Technical Director of the Aeronautical Chart and Information Center

Director of Management and Technology for the Defense Mapping Agency

Personal details
- Born: November 25, 1918 Caseyville, Kentucky
- Died: October 17, 2003 (aged 84) Webster Groves, Missouri
- Spouse: Evelyn Warren ​(m. 1940)​

Military service
- Allegiance: United States
- Branch/service: United States Army
- Years of service: 1944–1945
- Commands: 66th Engineer Topographic Company

= Thomas Finnie =

American governmental official

Thomas C. Finnie (November 25, 1918 – October 17, 2003) was the first Director of Management and Technology for the Defense Mapping Agency. He was one of the initial eight Department of Defense planners who helped organize the agency. Finnie was working in mission control during the 1969 Moon landing of Apollo 11.

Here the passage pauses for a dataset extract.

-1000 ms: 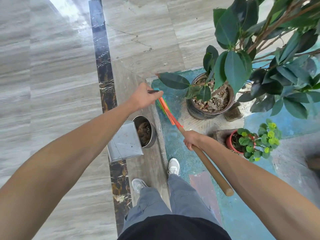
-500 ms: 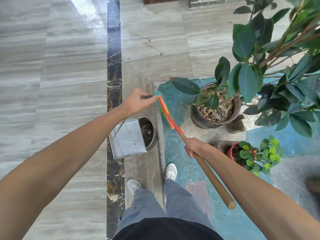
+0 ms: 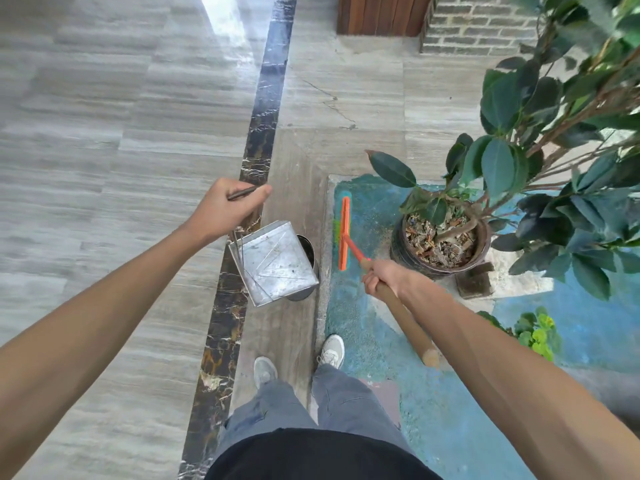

== Early life and education ==
Finnie was born in Caseyville, Kentucky, son of Carroll Finnie, and Virginia Kellen. He earned a Bachelors in Science specializing in civil engineering from the University of Kentucky, and a Masters in Science specializing in business administration from George Washington University.

== Military service ==
Finnie enlisted in the Army on April 8, 1944. He commanded the 66th Engineer Topographic Company during several of its Pacific campaigns.

== Government service ==
In July 1937, he started working with the Department of Agriculture. In 1953, he took the position of Chief of the production and distribution plant of the Aeronautical Chart and Information Center. He became Technical Director of the ACIC in 1962, and held that position until 1972. Finnie then became the first Director of Management and Technology for the Defense Mapping Agency, until his retirement from the federal government in 1974.

== Personal life ==
Thomas married Evelyn Warren in Roane County, Tennessee, on July 20, 1940, and had two sons, Thomas and William.

== Honors ==
In 2001, Finnie was inducted in the National Imagery and Mapping Agency's hall of fame. In 2014, the U.S. Geospatial Intelligence Foundation renamed its lifetime achievement award, the Arthur C. Lundahl—Thomas C. Finnie Lifetime Achievement Award.

== Posthumous donation of private collection to NGA ==
Finnie's son William donated Finnie's collection of 30 artifacts, including 23 photos from the Moon landings that NASA gave to Finnie in honor of the assistance his agencies gave to the landings, to the National Geospatial-Intelligence Agency.